__Task goal__. Once the line containing "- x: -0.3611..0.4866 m" is found in the entries below, restate it and each following line word for word, stopping after the line containing "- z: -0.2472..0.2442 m".

━━━ Provided information ━━━

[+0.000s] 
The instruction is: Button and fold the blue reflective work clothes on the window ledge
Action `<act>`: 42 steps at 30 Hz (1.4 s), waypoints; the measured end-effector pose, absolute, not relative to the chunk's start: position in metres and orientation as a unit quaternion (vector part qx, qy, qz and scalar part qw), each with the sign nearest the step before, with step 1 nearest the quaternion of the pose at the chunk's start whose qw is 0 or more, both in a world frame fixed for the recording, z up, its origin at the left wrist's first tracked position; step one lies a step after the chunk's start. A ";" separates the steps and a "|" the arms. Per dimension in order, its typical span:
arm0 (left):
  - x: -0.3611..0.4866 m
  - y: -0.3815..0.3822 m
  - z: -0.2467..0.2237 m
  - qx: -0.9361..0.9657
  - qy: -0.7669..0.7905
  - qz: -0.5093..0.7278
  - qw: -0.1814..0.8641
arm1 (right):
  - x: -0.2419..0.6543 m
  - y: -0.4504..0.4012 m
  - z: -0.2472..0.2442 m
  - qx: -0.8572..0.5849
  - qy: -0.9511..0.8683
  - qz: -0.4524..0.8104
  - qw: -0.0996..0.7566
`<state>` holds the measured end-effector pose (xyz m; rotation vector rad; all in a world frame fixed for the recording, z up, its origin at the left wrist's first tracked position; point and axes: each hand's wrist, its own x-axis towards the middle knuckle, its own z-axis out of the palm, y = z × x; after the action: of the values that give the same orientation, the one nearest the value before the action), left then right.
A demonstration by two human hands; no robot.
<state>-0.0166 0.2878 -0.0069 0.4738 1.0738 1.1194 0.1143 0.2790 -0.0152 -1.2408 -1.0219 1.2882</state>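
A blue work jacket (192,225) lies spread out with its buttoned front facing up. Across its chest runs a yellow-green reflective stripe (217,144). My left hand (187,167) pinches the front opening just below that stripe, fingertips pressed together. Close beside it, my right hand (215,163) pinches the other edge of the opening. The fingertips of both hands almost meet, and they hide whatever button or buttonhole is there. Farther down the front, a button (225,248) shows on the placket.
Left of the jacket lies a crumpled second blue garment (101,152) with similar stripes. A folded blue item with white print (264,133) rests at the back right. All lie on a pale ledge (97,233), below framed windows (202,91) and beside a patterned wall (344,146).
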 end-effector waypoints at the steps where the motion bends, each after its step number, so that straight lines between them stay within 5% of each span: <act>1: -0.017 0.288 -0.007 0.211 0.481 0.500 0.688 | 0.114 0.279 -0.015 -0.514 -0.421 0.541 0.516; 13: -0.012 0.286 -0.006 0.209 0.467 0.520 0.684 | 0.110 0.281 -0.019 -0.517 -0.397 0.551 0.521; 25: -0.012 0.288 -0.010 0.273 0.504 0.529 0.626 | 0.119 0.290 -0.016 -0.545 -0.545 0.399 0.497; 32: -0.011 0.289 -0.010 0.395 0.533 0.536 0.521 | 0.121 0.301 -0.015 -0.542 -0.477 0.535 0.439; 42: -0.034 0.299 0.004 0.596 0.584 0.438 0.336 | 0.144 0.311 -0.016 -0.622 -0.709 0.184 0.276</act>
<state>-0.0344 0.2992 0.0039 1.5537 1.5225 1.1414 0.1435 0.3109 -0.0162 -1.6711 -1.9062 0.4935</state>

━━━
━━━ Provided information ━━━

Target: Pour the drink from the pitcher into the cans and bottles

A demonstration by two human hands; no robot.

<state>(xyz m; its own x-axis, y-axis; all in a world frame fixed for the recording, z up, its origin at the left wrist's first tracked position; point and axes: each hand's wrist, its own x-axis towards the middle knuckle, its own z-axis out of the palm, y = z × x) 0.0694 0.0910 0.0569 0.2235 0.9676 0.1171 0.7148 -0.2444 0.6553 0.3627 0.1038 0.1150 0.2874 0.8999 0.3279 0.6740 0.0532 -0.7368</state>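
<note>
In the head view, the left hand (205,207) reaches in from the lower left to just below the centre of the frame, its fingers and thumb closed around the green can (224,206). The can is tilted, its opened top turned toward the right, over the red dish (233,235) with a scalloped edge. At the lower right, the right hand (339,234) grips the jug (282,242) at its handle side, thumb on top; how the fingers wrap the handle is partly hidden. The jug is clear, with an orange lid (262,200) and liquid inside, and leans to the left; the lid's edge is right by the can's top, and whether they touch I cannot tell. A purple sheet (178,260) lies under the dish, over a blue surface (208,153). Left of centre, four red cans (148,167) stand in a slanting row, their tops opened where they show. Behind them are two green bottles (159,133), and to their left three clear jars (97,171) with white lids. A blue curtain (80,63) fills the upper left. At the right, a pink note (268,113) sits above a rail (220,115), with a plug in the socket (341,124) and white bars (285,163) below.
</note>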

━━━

__Expected output__.
  - x: -0.3611..0.4866 m
  - y: -0.3815..0.3822 m
  - z: -0.2467..0.2237 m
  - qx: -0.9361..0.9657
  - qy: -0.7669..0.7905
  - qz: -0.5093..0.7278
  - qw: -0.1814..0.8641
arm1 (right):
  - x: -0.2419..0.6543 m
  - y: -0.4504..0.4012 m
  - z: -0.2472..0.2442 m

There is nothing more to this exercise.